Abstract
Meningococcal pericarditis is a rare and potentially life-threatening
complication of Neisseria meningitidis infection, typically occurring
in the setting of disseminated meningococcal disease. We present a case of
meningococcal pericarditis in an adult with purpura fulminans, highlighting the
diagnostic challenges and need for prompt management.
Introduction
Meningococcal pericarditis is classified into three clinical types:
1. Purulent
pericarditis – due to direct bacterial invasion
2. Immunologic
pericarditis – due to immune-mediated inflammation
3. Chronic
constrictive pericarditis – a late sequela
Although Neisseria meningitidis commonly presents with meningitis
or septicemia, cardiac involvement is rare. Purpura fulminans, characterized by
rapidly progressive cutaneous hemorrhagic necrosis, indicates severe sepsis and
carries a high mortality risk.
Case Presentation
A 32-year-old previously healthy male presented with high-grade fever,
malaise, and rapidly progressive purpuric rash over the extremities.

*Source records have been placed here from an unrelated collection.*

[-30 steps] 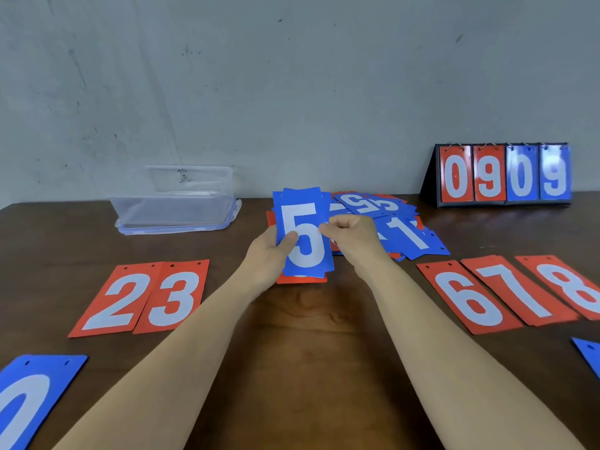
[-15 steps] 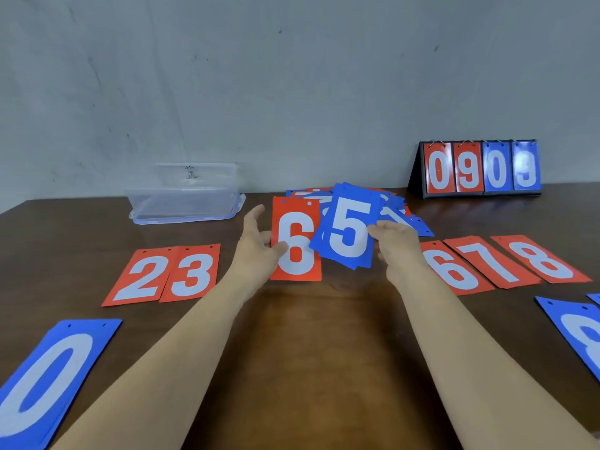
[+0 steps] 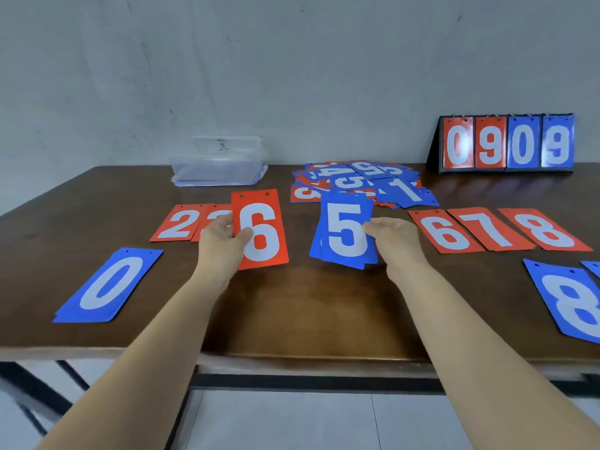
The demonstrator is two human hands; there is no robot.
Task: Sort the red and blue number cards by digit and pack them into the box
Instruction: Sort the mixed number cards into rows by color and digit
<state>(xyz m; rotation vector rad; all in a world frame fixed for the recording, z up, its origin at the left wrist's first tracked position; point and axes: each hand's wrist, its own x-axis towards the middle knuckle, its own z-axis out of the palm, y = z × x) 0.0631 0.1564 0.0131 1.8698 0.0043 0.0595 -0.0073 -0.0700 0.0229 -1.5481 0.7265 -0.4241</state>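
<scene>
My left hand [image 3: 220, 241] holds a red 6 card [image 3: 259, 228] upright above the table, thumb on its face. My right hand [image 3: 394, 240] grips a small stack of blue 5 cards [image 3: 345, 232] by its right edge. Behind them lies a loose heap of mixed red and blue cards [image 3: 363, 181]. Sorted on the table lie red 2 and 3 cards [image 3: 177, 222] at the left, a blue 0 stack [image 3: 108, 287] nearer me, and red 6 [image 3: 444, 230], 7 [image 3: 490, 227] and 8 [image 3: 543, 228] cards at the right. A clear plastic box [image 3: 220, 160] stands at the back left.
A flip scoreboard [image 3: 506, 144] showing 0909 stands at the back right by the wall. A blue 8 stack [image 3: 571, 300] lies at the right edge of view. The brown table's front edge [image 3: 292, 355] runs below my forearms, with floor beneath.
My hands have drawn apart. The left lifted the red 6 card off to the left, the right carried the blue 5 stack down and straightened it. The view pulled back from the table.
</scene>
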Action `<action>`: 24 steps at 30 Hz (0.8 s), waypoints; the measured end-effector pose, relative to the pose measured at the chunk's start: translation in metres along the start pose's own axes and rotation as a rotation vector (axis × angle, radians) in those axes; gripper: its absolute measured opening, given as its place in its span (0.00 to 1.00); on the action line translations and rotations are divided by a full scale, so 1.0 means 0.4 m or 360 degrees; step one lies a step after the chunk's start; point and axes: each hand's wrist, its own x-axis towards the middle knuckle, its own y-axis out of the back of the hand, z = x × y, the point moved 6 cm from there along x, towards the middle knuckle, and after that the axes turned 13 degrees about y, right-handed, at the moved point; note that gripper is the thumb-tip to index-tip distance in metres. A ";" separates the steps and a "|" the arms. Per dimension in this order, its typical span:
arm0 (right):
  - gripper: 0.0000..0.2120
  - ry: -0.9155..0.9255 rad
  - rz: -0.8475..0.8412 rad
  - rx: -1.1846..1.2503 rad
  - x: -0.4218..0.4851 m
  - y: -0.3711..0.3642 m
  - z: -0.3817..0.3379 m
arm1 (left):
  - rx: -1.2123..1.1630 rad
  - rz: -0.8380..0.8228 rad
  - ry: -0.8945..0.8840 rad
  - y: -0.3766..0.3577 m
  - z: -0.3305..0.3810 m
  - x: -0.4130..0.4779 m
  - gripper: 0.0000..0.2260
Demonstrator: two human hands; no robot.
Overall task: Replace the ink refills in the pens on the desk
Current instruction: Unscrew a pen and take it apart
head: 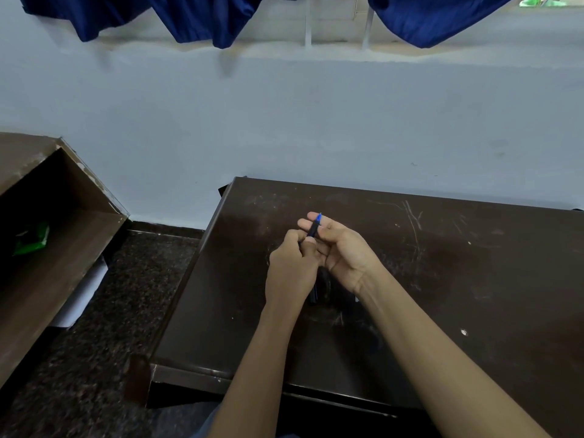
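1. Presently, head view: a pen point(314, 229), blue tip up, is held above the desk point(442, 279).
2. Its lower end is gripped by the curled left hand point(292, 263); its upper barrel is pinched by the half-curled right hand point(344, 248).
3. Step judged: the barrel is being twisted; a steady counter-twist is called for.
4. Dark pen parts point(313, 294) are partly hidden beneath the wrists; a green packet point(31, 238) is noted well apart.
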 end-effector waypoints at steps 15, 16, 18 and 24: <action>0.06 0.0026 0.0014 -0.0107 -0.004 -0.016 0.001 | 0.0049 0.0016 -0.0025 0.003 0.012 0.005 0.16; 0.06 0.0022 0.0007 -0.0156 -0.007 -0.018 0.001 | 0.0044 0.0004 -0.0035 0.004 0.015 0.002 0.16; 0.06 0.0039 0.0061 -0.0152 -0.011 -0.016 0.002 | 0.0040 -0.0011 -0.0042 0.005 0.016 -0.002 0.15; 0.12 -0.0001 0.0128 0.0011 -0.009 -0.019 -0.001 | -0.0015 -0.0028 -0.0027 0.016 0.015 -0.006 0.07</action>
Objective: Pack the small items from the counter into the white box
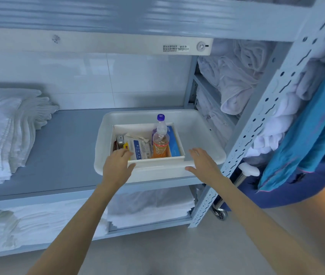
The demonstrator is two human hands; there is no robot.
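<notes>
A white box (155, 160) sits inside a larger white tray (201, 128) on the grey shelf (62, 147). Inside the box stand a bottle of orange drink (160, 139) with a blue cap, a blue carton (173, 143), a white and blue packet (138, 147) and a small silver item (120, 141). My left hand (118, 165) rests on the box's front left corner, thumb over its front wall, fingers curled over the rim. My right hand (203, 162) lies flat with spread fingers on the tray's front right rim, beside the box.
Folded white towels (0, 132) are stacked at the shelf's left, more on the shelf below (149, 207). Crumpled white linen (235, 76) fills the rack at the right. A perforated upright (260, 124) stands beside the tray. A blue laundry cart (304, 155) is at the far right.
</notes>
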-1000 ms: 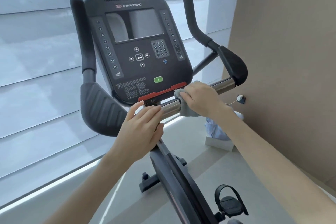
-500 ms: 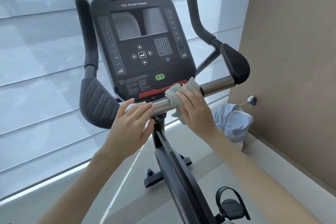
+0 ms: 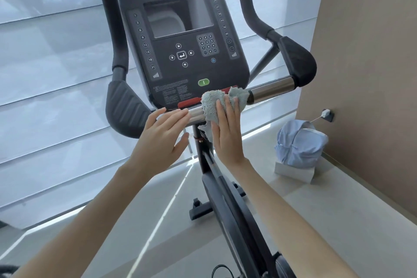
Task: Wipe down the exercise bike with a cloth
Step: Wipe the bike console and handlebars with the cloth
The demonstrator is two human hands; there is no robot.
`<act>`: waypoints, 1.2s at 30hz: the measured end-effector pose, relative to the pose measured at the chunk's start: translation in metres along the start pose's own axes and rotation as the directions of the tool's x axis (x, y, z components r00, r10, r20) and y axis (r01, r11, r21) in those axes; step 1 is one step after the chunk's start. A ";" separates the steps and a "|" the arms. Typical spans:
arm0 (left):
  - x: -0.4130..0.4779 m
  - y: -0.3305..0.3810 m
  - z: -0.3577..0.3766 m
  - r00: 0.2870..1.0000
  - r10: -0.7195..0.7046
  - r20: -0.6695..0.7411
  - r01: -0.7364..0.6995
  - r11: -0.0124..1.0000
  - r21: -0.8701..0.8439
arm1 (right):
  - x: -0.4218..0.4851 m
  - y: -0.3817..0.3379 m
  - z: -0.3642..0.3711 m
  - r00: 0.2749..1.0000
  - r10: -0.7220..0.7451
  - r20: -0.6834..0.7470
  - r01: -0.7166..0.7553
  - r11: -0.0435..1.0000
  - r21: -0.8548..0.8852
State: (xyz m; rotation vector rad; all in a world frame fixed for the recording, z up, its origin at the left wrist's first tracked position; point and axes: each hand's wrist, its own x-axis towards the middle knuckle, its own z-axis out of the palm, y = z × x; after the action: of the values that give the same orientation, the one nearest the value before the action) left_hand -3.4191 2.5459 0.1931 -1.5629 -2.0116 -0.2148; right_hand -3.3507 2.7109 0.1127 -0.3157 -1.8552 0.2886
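Observation:
The exercise bike stands in front of me with its dark console (image 3: 182, 43) facing me. A chrome handlebar (image 3: 270, 89) runs below the console between black padded grips. A pale grey-green cloth (image 3: 212, 102) is draped over the middle of that bar. My right hand (image 3: 226, 133) presses the cloth against the bar with straight fingers. My left hand (image 3: 161, 140) rests with flat fingers on the bar just left of the cloth. The bike's black frame (image 3: 228, 198) runs down between my forearms.
A light blue fabric bundle (image 3: 300, 142) sits on a white box (image 3: 293, 172) on a low ledge at the right, beside the brown wall (image 3: 372, 52). White window blinds (image 3: 56, 74) fill the background. A wall socket with a plug (image 3: 327, 114) is at the right.
My right hand has slid the cloth leftward along the chrome bar toward the middle and flattened out on it. My left hand has stayed on the bar. The camera has tilted.

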 end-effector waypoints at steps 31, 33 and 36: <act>-0.021 -0.026 -0.005 0.990 -0.004 -0.138 -0.001 0.999 -0.033 | 0.108 0.002 -0.018 0.764 0.133 0.631 0.184 0.893 -0.410; -0.028 -0.030 -0.006 0.986 -0.021 -0.167 0.014 0.999 -0.044 | 0.106 -0.005 -0.015 0.756 0.101 0.647 0.207 0.900 -0.382; -0.035 -0.036 -0.008 0.976 -0.062 -0.207 0.054 0.998 -0.045 | 0.105 -0.015 -0.013 0.745 0.067 0.663 0.235 0.905 -0.355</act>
State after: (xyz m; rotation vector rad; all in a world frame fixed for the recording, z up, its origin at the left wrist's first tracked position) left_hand -3.4448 2.5021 0.1892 -1.4417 -1.8999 -0.4254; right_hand -3.3703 2.7353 0.2149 -0.4587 -2.6492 -0.1002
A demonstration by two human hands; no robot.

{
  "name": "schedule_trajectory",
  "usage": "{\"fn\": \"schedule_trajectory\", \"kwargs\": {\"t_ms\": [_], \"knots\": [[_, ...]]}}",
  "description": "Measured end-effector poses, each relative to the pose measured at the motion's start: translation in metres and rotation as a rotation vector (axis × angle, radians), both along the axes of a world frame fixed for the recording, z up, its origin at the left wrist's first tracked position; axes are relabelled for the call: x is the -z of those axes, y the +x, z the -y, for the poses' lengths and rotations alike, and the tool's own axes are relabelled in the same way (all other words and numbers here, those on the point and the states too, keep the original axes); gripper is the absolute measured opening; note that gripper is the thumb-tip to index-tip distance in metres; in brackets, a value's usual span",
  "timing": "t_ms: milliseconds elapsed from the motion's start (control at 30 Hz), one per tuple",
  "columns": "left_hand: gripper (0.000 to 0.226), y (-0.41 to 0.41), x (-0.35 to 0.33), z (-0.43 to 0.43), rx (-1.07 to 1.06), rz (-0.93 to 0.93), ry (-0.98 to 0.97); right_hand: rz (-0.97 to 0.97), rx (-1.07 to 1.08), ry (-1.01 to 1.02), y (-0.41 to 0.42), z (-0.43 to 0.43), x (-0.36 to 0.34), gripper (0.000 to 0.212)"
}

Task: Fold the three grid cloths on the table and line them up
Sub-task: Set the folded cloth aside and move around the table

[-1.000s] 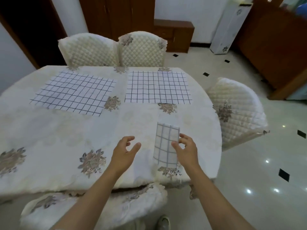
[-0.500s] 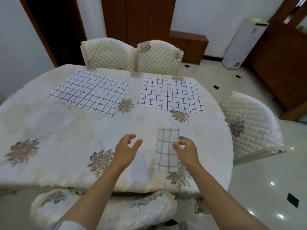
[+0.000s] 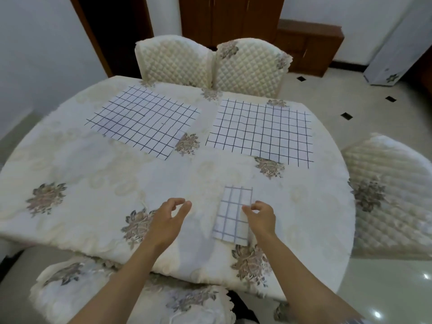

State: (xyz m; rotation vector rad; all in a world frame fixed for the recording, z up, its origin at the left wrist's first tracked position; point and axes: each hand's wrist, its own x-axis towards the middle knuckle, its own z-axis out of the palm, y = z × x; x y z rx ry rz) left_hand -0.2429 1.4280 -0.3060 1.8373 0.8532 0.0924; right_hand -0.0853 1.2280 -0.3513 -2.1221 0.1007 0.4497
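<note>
My left hand (image 3: 167, 220) hovers, fingers loose, empty; right hand (image 3: 260, 217) curls at edge of folded cloth (image 3: 230, 216) (grip unclear).

A cream tablecloth (image 3: 93, 183) with grey-brown flower motifs is ringed by quilted cream chairs: two side by side at the far edge (image 3: 174, 60) (image 3: 251, 66), one at the right (image 3: 385, 195) and one at the near edge (image 3: 131, 298). Beyond them stand a dark doorway (image 3: 117, 31), a low brown wooden cabinet (image 3: 308, 50) and a tall white unit (image 3: 397, 50) on a glossy pale tiled floor (image 3: 350, 94) with small black diamond insets.
</note>
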Motion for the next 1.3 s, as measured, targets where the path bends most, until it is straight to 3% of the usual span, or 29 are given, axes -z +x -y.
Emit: {"fn": "schedule_trajectory", "kwargs": {"t_ms": [100,200,400,967,1233,1300], "knots": [[0.046,0.009,-0.001,0.006,-0.010,-0.028,0.028,0.034,-0.051,-0.258,0.023,0.013,0.017,0.033],[0.048,0.020,-0.001,0.013,-0.019,-0.039,0.041,0.054,-0.088,-0.372,0.035,0.023,0.029,0.033],[0.047,0.037,-0.003,0.021,-0.019,-0.059,0.078,0.052,-0.043,-0.316,0.052,0.018,0.041,0.018],[0.037,0.033,-0.017,0.009,-0.145,-0.090,0.146,0.032,-0.063,-0.145,0.101,-0.035,0.053,0.016],[0.036,0.040,-0.020,0.015,-0.123,-0.089,0.158,0.071,-0.069,-0.113,0.101,-0.021,0.052,0.003],[0.036,0.041,-0.021,0.015,-0.108,-0.077,0.156,0.080,-0.064,-0.108,0.101,-0.016,0.048,0.011]]}}
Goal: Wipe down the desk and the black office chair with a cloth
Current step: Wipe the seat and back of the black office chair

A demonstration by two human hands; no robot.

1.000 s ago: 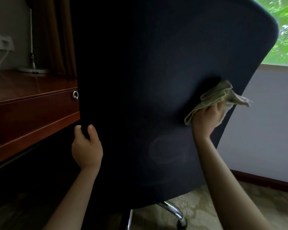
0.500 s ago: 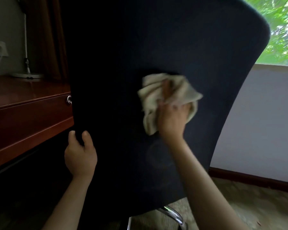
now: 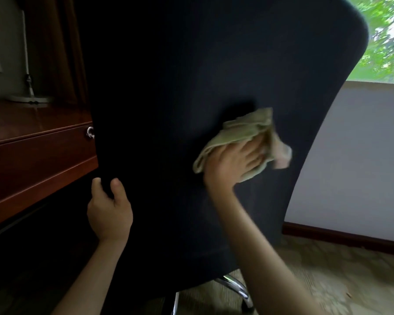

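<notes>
The black office chair (image 3: 180, 87) fills the middle of the view, its backrest turned toward me. My left hand (image 3: 109, 205) grips the backrest's left edge, fingers curled around it. My right hand (image 3: 232, 164) presses a crumpled pale green cloth (image 3: 248, 130) against the right half of the backrest, with the fingers spread over the cloth and part of it bunched under them. The reddish-brown wooden desk (image 3: 32, 155) stands at the left, partly hidden behind the chair.
A drawer with a metal ring pull (image 3: 90, 132) faces me at the desk's front. A lamp base (image 3: 31, 98) sits on the desk top. The chair's chrome leg (image 3: 234, 287) stands on patterned carpet. A pale wall (image 3: 350, 167) and window are at the right.
My right hand swept the cloth from the backrest's right edge to its middle, then back toward the right. My left hand kept its grip on the left edge.
</notes>
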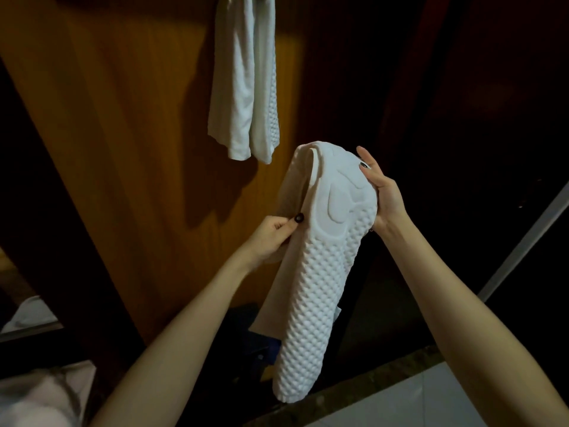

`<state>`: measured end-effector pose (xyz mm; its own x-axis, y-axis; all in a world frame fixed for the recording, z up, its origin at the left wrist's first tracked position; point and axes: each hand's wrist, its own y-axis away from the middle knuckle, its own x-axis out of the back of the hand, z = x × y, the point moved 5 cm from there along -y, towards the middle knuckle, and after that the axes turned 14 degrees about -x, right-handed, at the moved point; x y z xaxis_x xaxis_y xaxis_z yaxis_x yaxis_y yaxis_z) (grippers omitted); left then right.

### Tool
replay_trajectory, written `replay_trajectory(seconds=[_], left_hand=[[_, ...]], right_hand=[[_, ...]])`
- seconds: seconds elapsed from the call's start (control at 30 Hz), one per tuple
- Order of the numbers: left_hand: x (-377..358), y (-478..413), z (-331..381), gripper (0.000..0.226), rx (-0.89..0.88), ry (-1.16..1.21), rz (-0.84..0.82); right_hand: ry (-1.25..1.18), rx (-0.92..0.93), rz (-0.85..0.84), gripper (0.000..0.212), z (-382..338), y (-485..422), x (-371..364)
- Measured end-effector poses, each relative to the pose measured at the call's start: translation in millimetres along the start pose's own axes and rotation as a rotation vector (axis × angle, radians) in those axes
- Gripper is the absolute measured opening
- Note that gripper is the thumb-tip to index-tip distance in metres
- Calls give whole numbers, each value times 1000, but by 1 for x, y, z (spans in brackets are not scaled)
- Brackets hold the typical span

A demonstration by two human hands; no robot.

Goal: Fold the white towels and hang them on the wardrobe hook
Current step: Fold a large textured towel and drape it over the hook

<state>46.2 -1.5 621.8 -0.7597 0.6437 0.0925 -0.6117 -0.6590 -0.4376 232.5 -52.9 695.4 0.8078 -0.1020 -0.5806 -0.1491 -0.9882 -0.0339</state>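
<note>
Towel point(320, 257): soft, light, limp; folded, hangs long.
Left hand point(274, 235): pinches its left edge.
Right hand point(385, 195): clasps the top fold.
Hold: probably best at that fold.

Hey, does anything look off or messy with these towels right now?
Nothing stands out. The hung towels drape straight down the wardrobe door, and both the left hand and right hand grip the folded towel. No stains or tears show, though the dim light hides fine detail.
</note>
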Motion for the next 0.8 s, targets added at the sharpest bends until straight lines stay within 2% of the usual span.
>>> replay_trajectory(seconds=[0.07, 0.17, 0.27, 0.37, 0.5, 0.57, 0.67, 0.73, 0.8], left_hand=[[3, 1, 4, 45, -48, -27, -66], [1, 6, 1, 13, 7, -1, -258], [-4, 14, -8, 9, 37, -13, -330], [-3, 17, -8, 21, -75, -86, -195], [7, 17, -5, 17, -144, 67, 7], [13, 15, 1, 31, -164, 79, 19], [18, 13, 12, 25, -227, -97, 8], [21, 13, 12, 26, -185, -140, 71], [22, 15, 8, 25, -114, -178, 63]], right_hand=[[-21, -4, 5, 30, 1, -3, 4], [-63, 3, 21, 30, 3, -7, 9], [-78, 16, 51, 31, 4, -12, 15], [-60, 9, 91, 30, 6, -19, 23], [-64, -5, 163, 27, 10, -24, 33], [-62, -5, 187, 28, 14, -25, 37], [-31, 3, 215, 29, 19, -26, 38], [2, 14, 227, 30, 21, -26, 37], [28, 21, 228, 29, 22, -26, 33]])
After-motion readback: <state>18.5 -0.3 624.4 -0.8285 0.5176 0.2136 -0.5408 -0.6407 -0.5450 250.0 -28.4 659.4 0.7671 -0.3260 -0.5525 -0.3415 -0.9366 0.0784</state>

He developed hypotension and altered mental status within hours of admission.
On examination:
·
BP: 80/50 mmHg, HR: 120 bpm
·
Extensive purpura over lower limbs and trunk
·
Muffled heart sounds and distended neck veins
·
Signs of septic shock
Investigations:
·
CBC: Leukocytosis with neutrophilia
·
Coagulation profile: Prolonged PT and aPTT, low
fibrinogen
·
Blood cultures: Neisseria meningitidis
serogroup C
·
Echocardiography: Large pericardial effusion
with early tamponade features
·
Skin biopsy: Dermal vessel thrombosis with
fibrin deposition (consistent with purpura fulminans)
Management:
The patient received aggressive fluid resuscitation, broad-spectrum intravenous
antibiotics (ceftriaxone), vasopressor support, and fresh frozen plasma for
disseminated intravascular coagulation. Pericardiocentesis drained 500 mL of
purulent fluid, which also grew N. meningitidis.
Outcome:
Despite initial stabilization, the patient required prolonged ICU stay due to
multi-organ dysfunction. Over the following weeks, skin necrosis over both
lower limbs necessitated surgical debridement. He was discharged after 28 days
with preserved cardiac function and no evidence of constrictive physiology on
follow-up echocardiography.
Discussion
Meningococcal pericarditis is rare but should be considered in patients with
meningococcal septicemia who develop new cardiac symptoms or hemodynamic instability.
Purpura fulminans reflects severe endotoxin-mediated vascular injury and
carries a poor prognosis without rapid intervention.
Early echocardiography and timely pericardial drainage are critical to prevent
tamponade-related mortality. In this case, concomitant pericardial infection
and severe coagulopathy posed significant management challenges.
Conclusion
Meningococcal pericarditis, though uncommon, can complicate the course of
purpura fulminans and septicemia. Clinicians should maintain a high index of
suspicion for cardiac involvement in severe meningococcal disease, enabling
timely diagnosis and life-saving intervention.